吸血鬼双张开的羽翼,直接飞扑而来。那子弹嵌入他的身体,却犹自未觉。
花玛拐赶到后见到那躺在地上的巨蟒本吃了一惊,但见它似乎未死,便用随身携带的利器刺入了巨蟒的七寸当中,巨蟒虽然未死透却难再成威胁,可不待他松一口气便听见了枪响,继而是被撞飞出来的鹧鸪哨和托马斯。
吸血鬼那对黑色的羽翼力量极大,托马斯拉着鹧鸪哨仓皇后退时虽泼了圣水抵挡,但尽数被那双羽翼遮挡,只起了一层“滋滋”的白雾,他二人反被重重地摔在了石壁之上。托马斯年岁已大,身体素质更远不如鹧鸪哨,这一摔不但手上盛装圣水的瓶子被摔得四分五裂,更是如同先前那自己把自己砸晕了的巨蟒一般,根本难以动弹。
“咳。”鹧鸪哨感觉胸肺受到剧烈重创,但他意志素来坚定,平日里出入古墓在生死边缘走了数遭,此时看见那洒落一地的圣水,脑海中反而有了主意。先前那吸血鬼用翅膀遮挡圣水表面这圣水就是对他有害的,他一边卸出镜面匣子里的剩余的子弹,一边向花玛拐喊道:“蟒蛇嘴里的金刚伞!”
花玛拐也激灵,看着现在就他一人还站着,那吸血鬼朝他扑来,立刻一个闪身转到蟒蛇嘴边,便要去取嵌入蟒嘴里的金刚伞,只是那金刚伞嵌得颇深,无法立刻取出,吸血鬼已悄无声息来到他身旁,抓着他的手臂一拧,便听“咔咔”之声响动,花玛拐的手臂顿时以一种不可思的弧度扭转,血肉筋脉尽数崩断,破碎的衣衫之间隐约可见断裂的骨头。
“啊!”花玛拐哀嚎一声倒在了地上,鹧鸪哨抬眼一看,暗道不妙,他此时已经将手中子弹蘸了圣水,但装入匣子里仍需时间,只怕救花玛拐不得了。
吸血鬼红唇大张,森白的獠牙对着花玛拐的脖子咬去,托马斯神父此时转醒过来,勉强睁开眼睛,抓起身边的拐杖,看向鹧鸪哨点了点头,嘴中再次吟唱起了咒语。
“啊。

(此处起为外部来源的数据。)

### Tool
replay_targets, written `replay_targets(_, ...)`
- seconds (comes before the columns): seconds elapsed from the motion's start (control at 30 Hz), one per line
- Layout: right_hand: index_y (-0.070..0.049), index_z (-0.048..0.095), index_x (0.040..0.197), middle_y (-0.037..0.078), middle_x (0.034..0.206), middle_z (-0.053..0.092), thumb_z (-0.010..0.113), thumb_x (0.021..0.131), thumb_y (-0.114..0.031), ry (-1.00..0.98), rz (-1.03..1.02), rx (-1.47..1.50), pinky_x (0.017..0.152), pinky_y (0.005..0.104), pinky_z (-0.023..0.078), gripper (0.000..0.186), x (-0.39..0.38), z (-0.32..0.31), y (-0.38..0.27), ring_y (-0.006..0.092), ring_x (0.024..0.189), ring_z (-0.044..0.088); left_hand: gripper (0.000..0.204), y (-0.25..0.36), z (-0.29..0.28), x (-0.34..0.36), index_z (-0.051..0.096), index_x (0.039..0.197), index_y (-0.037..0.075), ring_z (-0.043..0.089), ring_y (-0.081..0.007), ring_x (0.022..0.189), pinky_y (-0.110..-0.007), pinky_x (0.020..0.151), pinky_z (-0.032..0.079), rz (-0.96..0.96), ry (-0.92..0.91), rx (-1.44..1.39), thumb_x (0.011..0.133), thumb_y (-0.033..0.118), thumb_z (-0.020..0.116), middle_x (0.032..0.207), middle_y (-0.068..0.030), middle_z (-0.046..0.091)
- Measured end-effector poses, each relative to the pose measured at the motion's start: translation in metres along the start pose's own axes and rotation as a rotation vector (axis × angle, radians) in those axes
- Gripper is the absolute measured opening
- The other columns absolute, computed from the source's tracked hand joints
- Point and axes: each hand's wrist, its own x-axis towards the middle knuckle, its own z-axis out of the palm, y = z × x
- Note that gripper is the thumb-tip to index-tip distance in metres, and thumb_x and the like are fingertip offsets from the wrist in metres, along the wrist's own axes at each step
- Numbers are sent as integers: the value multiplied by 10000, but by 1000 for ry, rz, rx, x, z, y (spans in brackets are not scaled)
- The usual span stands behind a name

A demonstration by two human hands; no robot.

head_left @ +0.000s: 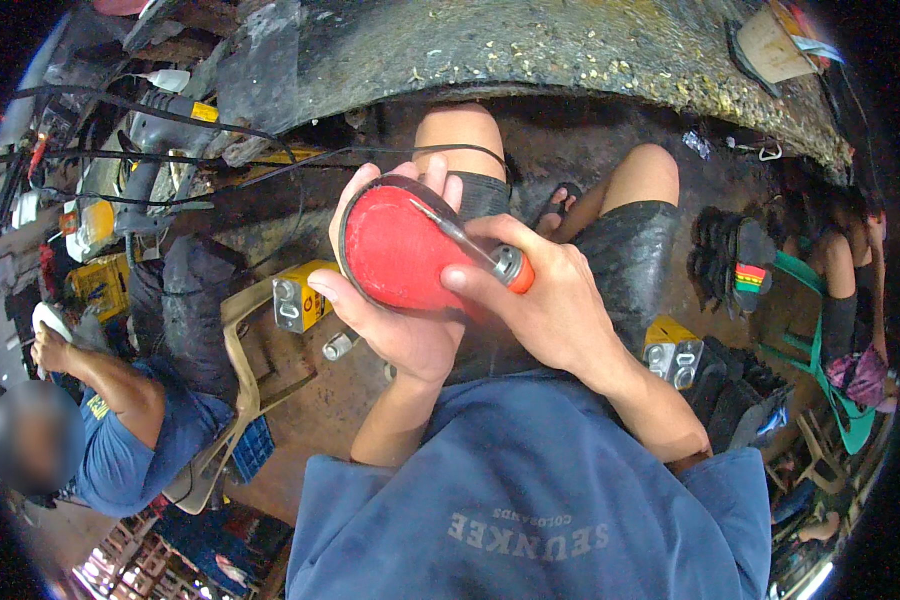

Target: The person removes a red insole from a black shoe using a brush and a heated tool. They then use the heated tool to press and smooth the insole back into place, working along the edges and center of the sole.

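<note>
A red rounded piece with a dark rim (395, 245), which looks like part of a shoe sole, is held above my lap. My left hand (410, 340) cups it from below and from the left, thumb and fingertips showing around its edge. Closed around a pointed metal tool with an orange handle (515, 270), like an awl, is my right hand (550, 300). The tool's thin shaft slants across the right side of the red piece, its tip toward the upper edge. My right thumb presses on the red surface.
A rough, worn bench (530, 50) stands ahead, with a pale container (770, 45) at its right. Power tools (165, 125) and black cables crowd the left. A co-worker in blue (150, 430) sits left by a beige chair (235, 370). Yellow boxes (315, 295) and dark footwear (735, 385) lie around.
</note>
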Motion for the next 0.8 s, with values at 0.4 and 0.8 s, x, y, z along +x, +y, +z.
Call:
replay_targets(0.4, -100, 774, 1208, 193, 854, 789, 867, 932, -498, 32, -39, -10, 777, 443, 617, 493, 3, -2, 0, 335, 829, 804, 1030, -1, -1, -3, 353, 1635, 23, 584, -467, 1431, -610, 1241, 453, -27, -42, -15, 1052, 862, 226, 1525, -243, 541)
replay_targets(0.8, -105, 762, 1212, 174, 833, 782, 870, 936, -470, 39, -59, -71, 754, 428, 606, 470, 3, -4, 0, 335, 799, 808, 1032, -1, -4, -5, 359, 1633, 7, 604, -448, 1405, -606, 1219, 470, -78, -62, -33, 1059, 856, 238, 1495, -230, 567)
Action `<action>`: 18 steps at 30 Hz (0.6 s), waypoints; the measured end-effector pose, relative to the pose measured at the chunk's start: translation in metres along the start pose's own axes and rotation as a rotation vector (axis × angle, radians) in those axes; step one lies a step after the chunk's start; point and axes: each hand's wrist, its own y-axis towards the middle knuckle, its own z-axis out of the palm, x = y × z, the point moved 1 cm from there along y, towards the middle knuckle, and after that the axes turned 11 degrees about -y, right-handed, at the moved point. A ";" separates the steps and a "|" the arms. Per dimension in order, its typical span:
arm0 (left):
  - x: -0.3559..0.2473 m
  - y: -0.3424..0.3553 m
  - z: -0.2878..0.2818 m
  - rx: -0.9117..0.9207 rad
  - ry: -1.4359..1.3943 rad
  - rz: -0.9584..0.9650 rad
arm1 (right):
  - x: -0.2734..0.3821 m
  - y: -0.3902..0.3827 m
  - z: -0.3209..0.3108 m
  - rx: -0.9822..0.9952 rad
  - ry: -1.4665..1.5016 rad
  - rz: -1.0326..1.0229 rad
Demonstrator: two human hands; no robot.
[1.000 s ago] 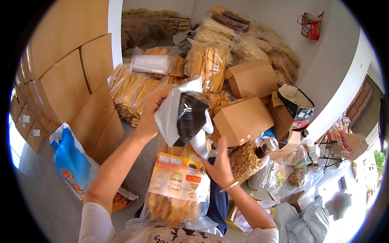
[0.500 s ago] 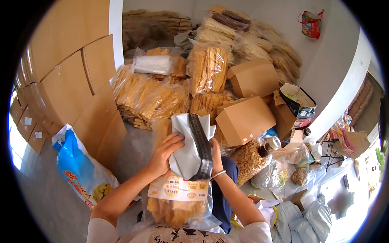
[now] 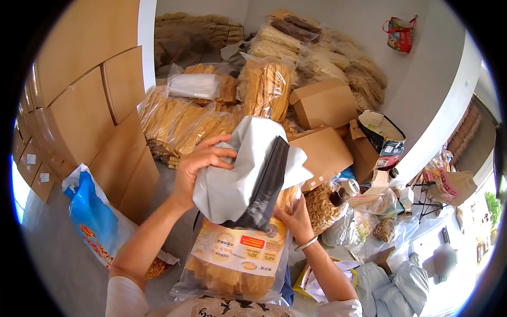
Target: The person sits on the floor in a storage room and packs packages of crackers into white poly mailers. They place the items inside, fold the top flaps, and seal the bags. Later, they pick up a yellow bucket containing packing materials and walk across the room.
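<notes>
My left hand (image 3: pixel 203 158) is closed on a grey plastic mailer bag (image 3: pixel 229 174) with a black strip along its right side. The mailer sits over the top of a clear bag of yellow-brown dried sticks (image 3: pixel 232 274), which has a white and orange label and lies against my front. My right hand (image 3: pixel 296 216) grips this clear bag at its right side, below the mailer; some of its fingers are hidden.
Cardboard sheets (image 3: pixel 79 111) lean at the left beside a blue-and-white sack (image 3: pixel 90 206). Bagged dried sticks (image 3: pixel 264 90) pile up ahead, with open cartons (image 3: pixel 322 105) to their right. Grey parcels (image 3: pixel 396 285) lie at lower right; a red bag (image 3: pixel 401 37) hangs on the wall.
The mailer dropped over the clear bag, then rose slightly with my left hand, spreading wider. My right hand moved lower and right, and the clear bag shifted right with it.
</notes>
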 end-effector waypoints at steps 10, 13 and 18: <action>-0.009 0.032 -0.010 0.408 -0.072 -0.040 | 0.109 -0.008 -0.052 -0.137 -0.665 -0.595; -0.014 0.042 0.003 0.447 -0.146 -0.003 | 0.119 0.011 -0.052 0.016 -0.900 -0.839; -0.020 0.066 -0.017 0.162 0.463 0.283 | 0.128 0.036 -0.083 -0.502 -0.776 -0.903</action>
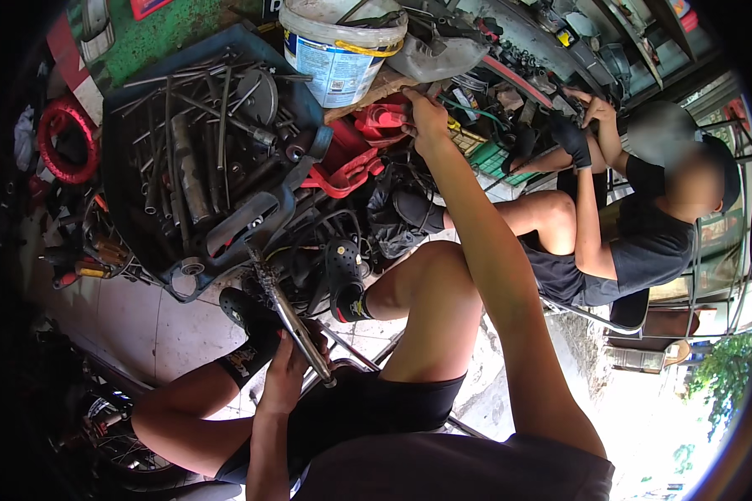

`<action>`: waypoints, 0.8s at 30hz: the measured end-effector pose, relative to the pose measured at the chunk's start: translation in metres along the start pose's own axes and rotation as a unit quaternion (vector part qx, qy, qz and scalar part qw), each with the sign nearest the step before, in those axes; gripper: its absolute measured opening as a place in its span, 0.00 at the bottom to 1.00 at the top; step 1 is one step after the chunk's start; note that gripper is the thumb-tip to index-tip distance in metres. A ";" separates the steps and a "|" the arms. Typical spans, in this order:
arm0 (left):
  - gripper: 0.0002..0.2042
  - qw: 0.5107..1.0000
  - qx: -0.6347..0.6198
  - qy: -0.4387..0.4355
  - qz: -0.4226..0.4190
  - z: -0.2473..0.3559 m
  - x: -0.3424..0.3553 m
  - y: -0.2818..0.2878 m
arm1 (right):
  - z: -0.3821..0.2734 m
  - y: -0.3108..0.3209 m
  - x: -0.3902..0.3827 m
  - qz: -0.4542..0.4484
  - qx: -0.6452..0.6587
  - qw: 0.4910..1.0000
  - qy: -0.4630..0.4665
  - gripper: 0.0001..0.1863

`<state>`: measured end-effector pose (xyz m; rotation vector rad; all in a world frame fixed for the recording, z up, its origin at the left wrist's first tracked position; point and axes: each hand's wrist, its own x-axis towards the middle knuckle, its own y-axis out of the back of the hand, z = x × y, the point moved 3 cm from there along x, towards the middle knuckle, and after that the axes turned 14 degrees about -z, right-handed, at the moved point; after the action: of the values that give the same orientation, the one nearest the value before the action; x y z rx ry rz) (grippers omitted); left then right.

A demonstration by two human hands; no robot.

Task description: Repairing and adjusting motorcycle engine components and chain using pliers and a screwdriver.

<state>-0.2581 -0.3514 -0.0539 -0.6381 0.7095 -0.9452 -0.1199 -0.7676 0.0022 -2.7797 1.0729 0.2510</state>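
Observation:
My left hand (pixel 282 374) is closed around a long metal shaft (pixel 294 326) in front of my lap. The shaft's lower part is smooth and shiny; its upper part looks rough and dark with grease. My right arm stretches far forward, and my right hand (pixel 429 121) is at a red plastic bin (pixel 382 121) beneath a wooden board's edge. Its fingers look apart, with nothing visible in them; the tips are partly hard to make out. Between my hands stands a blue tray (pixel 217 46) heaped with metal rods (pixel 223 134), tubes and tools.
A white bucket (pixel 334 75) stands on the wooden board (pixel 384 86). A co-worker (pixel 643 250) with a dark glove sits to the right, near a green crate (pixel 493 159). A red ring (pixel 44 138) lies far left. Screwdrivers (pixel 92 269) and a wheel (pixel 134 451) are at the left.

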 end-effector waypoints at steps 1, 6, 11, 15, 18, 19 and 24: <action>0.25 1.000 0.000 0.000 -0.002 -0.001 -0.001 0.002 | 0.002 -0.004 0.008 0.018 -0.008 1.000 0.003 0.08; 0.24 1.000 -0.013 0.009 -0.005 -0.002 -0.004 0.007 | 0.025 -0.009 0.075 0.066 0.021 0.997 -0.015 0.08; 0.27 1.000 0.001 0.004 0.021 0.000 -0.003 0.000 | 0.034 -0.011 0.102 0.097 0.015 0.995 0.010 0.13; 0.27 1.000 -0.006 0.003 0.013 -0.001 -0.001 0.001 | 0.035 -0.006 0.108 0.101 -0.257 0.957 0.090 0.15; 0.28 1.000 -0.008 0.003 0.012 -0.003 0.001 0.003 | 0.032 -0.010 0.105 0.110 -0.348 0.923 0.118 0.18; 0.29 1.000 -0.008 0.007 0.016 -0.004 0.000 0.004 | 0.031 -0.010 0.103 0.121 -0.362 0.916 0.120 0.18; 0.29 1.000 -0.003 -0.010 0.020 -0.003 0.001 0.002 | 0.035 -0.011 0.099 0.110 -0.347 0.924 0.118 0.19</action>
<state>-0.2589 -0.3520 -0.0575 -0.6365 0.7057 -0.8993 -0.0440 -0.8174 -0.0520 -3.3641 1.6252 0.3965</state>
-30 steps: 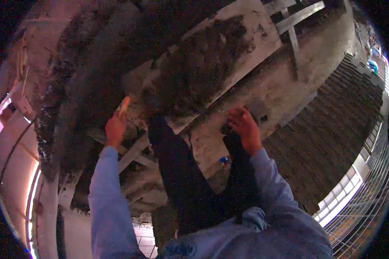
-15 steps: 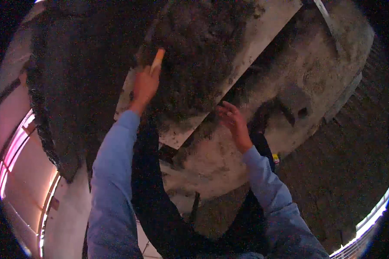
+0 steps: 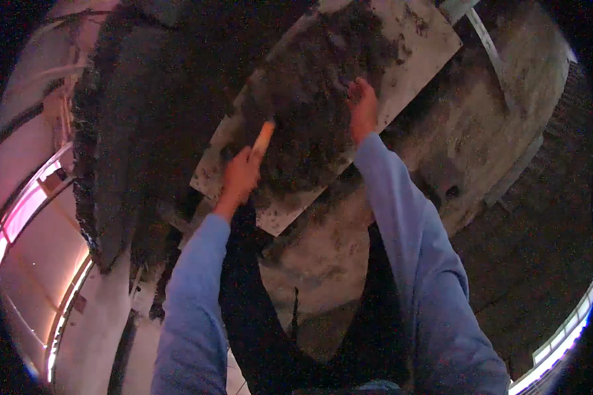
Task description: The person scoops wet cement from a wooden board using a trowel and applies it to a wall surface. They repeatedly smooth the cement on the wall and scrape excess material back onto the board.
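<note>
My left hand (image 3: 242,176) is closed round a tool with a short light-wood and orange handle (image 3: 263,139). The tool's far end blends into the dark and cannot be made out. Beneath it lies a dark, clumpy mass (image 3: 310,85), spread over a pale board (image 3: 428,56) that slants from lower left to upper right. On the right side of this mass rests my right hand (image 3: 364,108), its fingers half bent and apart. I see nothing held in it, though the fingertips are partly lost against the dark mass.
Under the board is a pale, dirt-smeared surface (image 3: 481,125) with a rounded edge. A thin light strip (image 3: 487,41) lies at the upper right. Dark, rough-edged material (image 3: 151,131) covers the left, and dark ribbed ground (image 3: 540,250) stretches along the right.
My right hand has moved up and away from me, from the board's near edge onto the dark mass. My left hand with the tool sits lower and further right in view, which has shifted.
</note>
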A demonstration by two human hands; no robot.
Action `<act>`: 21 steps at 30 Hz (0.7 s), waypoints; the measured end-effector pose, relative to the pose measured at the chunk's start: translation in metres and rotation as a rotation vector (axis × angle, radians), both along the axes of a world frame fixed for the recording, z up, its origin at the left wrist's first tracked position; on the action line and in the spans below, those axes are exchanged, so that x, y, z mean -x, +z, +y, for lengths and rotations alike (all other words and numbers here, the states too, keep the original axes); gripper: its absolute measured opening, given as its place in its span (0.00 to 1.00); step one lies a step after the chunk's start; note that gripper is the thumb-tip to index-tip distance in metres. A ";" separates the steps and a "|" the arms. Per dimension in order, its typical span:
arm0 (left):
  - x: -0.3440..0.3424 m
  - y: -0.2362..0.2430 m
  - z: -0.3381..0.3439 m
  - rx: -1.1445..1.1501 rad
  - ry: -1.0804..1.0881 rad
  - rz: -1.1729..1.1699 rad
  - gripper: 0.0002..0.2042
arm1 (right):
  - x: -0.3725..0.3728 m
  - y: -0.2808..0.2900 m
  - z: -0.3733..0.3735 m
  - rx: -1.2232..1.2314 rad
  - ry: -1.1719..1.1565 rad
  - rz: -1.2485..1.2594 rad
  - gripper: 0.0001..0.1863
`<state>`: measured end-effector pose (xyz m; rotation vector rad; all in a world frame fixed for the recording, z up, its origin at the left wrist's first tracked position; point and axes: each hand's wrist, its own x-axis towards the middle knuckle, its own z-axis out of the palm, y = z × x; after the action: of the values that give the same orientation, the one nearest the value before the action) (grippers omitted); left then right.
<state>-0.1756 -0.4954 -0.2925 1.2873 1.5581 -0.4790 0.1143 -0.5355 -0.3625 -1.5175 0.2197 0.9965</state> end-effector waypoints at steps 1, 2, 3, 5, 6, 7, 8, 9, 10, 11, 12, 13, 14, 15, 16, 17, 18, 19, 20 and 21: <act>0.025 0.012 -0.011 -0.114 -0.069 -0.029 0.21 | 0.020 -0.001 -0.003 -0.019 0.027 -0.035 0.22; 0.037 0.022 -0.017 -0.231 -0.141 -0.063 0.20 | 0.024 -0.009 -0.010 -0.041 0.051 -0.077 0.22; 0.044 0.034 -0.015 -0.204 -0.120 -0.093 0.19 | 0.023 -0.018 -0.009 -0.084 0.072 -0.125 0.22; 0.040 0.064 -0.002 -0.112 -0.069 -0.125 0.18 | 0.002 -0.036 -0.013 -0.016 0.098 -0.170 0.24; 0.036 0.089 0.008 -0.035 -0.020 -0.097 0.18 | 0.003 -0.036 -0.010 0.040 0.085 -0.134 0.25; 0.031 0.112 0.020 -0.001 0.007 -0.081 0.18 | 0.000 -0.032 -0.002 0.111 0.074 -0.095 0.25; 0.065 0.136 0.011 0.021 0.025 -0.058 0.18 | 0.034 -0.024 0.001 0.038 0.033 -0.047 0.25; 0.076 0.158 0.017 0.076 0.051 -0.037 0.17 | 0.047 -0.008 0.011 -0.002 0.000 0.002 0.25; 0.083 0.173 0.034 0.015 0.032 -0.082 0.17 | 0.057 0.010 0.031 -0.046 -0.037 0.054 0.25; 0.092 0.186 0.054 -0.045 0.013 -0.127 0.17 | 0.062 0.028 0.055 -0.109 -0.032 0.093 0.26; 0.085 0.207 0.081 -0.056 0.016 -0.128 0.16 | 0.061 0.050 0.088 -0.171 -0.029 0.124 0.26; 0.079 0.225 0.108 -0.062 0.018 -0.130 0.16 | 0.057 0.067 0.122 -0.227 -0.029 0.153 0.27; 0.054 0.240 0.143 -0.007 0.037 -0.082 0.15 | 0.046 0.072 0.153 -0.256 -0.066 0.168 0.28; 0.019 0.215 0.170 -0.076 0.019 -0.133 0.15 | 0.013 0.053 0.181 -0.299 -0.112 0.194 0.28; 0.000 0.211 0.203 -0.130 0.030 -0.173 0.16 | 0.001 0.068 0.215 -0.320 -0.127 0.194 0.29; -0.025 0.214 0.237 -0.217 -0.060 -0.132 0.17 | -0.006 0.087 0.246 -0.337 -0.147 0.186 0.30; -0.044 0.208 0.270 -0.307 -0.147 -0.141 0.18 | -0.014 0.099 0.273 -0.398 -0.137 0.160 0.29; -0.071 0.196 0.302 -0.391 -0.244 -0.164 0.20 | -0.031 0.100 0.293 -0.446 -0.134 0.114 0.27; -0.085 0.175 0.342 -0.486 -0.354 -0.207 0.22 | -0.040 0.098 0.323 -0.495 -0.124 0.108 0.24; -0.096 0.160 0.384 -0.599 -0.460 -0.239 0.24 | -0.049 0.097 0.353 -0.552 -0.107 0.106 0.21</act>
<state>-0.0796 -0.1118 -0.1321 2.1016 1.2356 -0.1209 0.1628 -0.1825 -0.2650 -0.9434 0.0875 0.9545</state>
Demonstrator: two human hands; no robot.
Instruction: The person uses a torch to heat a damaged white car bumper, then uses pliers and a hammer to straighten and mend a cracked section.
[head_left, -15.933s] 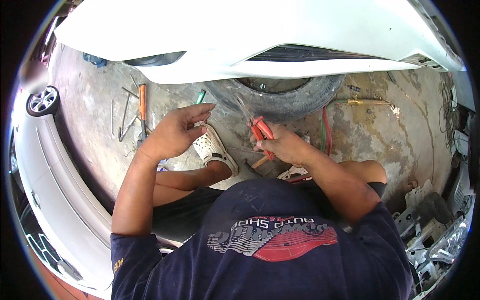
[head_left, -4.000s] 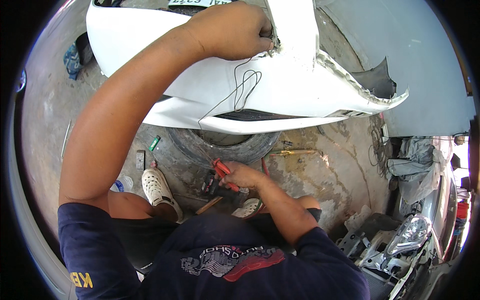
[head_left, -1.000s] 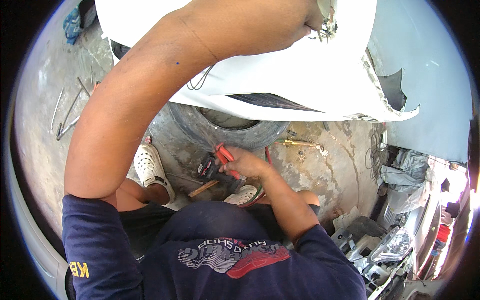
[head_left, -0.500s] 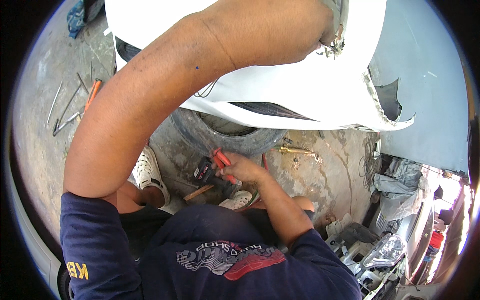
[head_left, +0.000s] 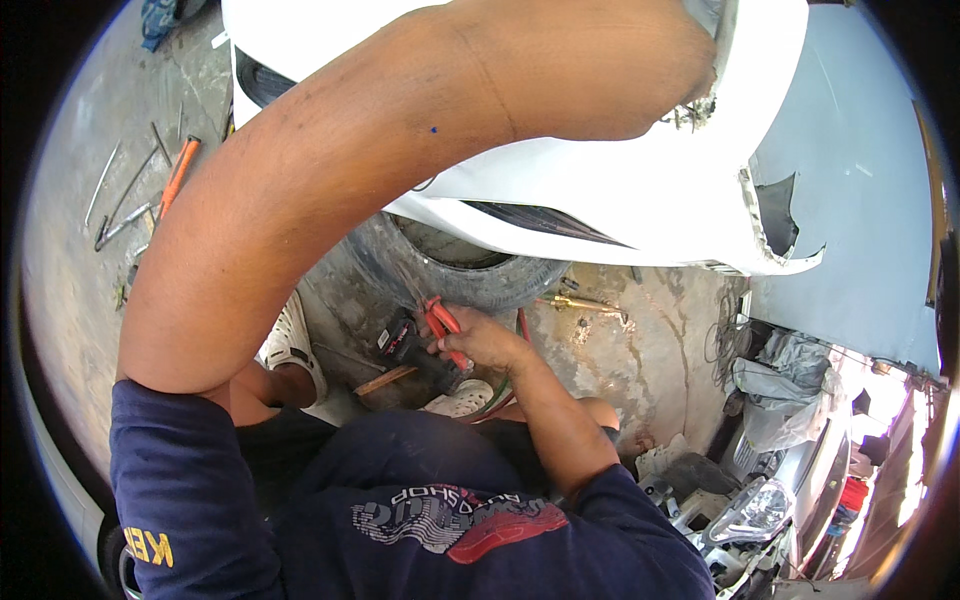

”这次论到吸血鬼发出惨叫,他松开了颈间鲜血直流的花玛拐,抱着头蹲在了地上,就在托马斯神父信心满满,要起身继续对那吸血鬼施咒时吸血鬼忽然大笑着站了起来,讥笑地指着托马斯道:“哈哈哈……你这胡虏,莫非觉得对付你国家的鬼魅于我有效?满口叽里呱啦,我听都听不懂!正好,反正我也没喝过道士的血,你这胡虏便算一个。”说着,伸手抹去唇边的鲜血,便将托马斯提了起来。
鹧鸪哨已在此时将子弹重新装入了镜面匣子中,在吸血鬼咬上托马斯的脖子之前,他手中的枪再度开动,剩余的三颗子弹对着他的后脑、心脏打出。
巨大的黑色羽翼要遮挡已然不及,如半空被猎枪击中的雄鹰倒地,那翅膀剧烈的猛扑几下轰然倒地。鹧鸪哨忙抓着身边的石壁起来,走到花玛拐身旁,见他脖子上鲜血喷涌,忙用衣裳给按住,一探他的鼻子还有气,忙取出随身携带的金疮药撒在他伤口上,但那鲜血喷涌得太多,眨眼间便又将药粉给冲散了,只得撕扯下衣帛,将药粉洒在上面再度按在他的伤口上。
托马斯惊魂未定地从地上站起,道:“他被咬了,必须在一个时辰内,将咬他的吸血鬼牙齿磨成粉吞下,否则也会变成吸血鬼的。”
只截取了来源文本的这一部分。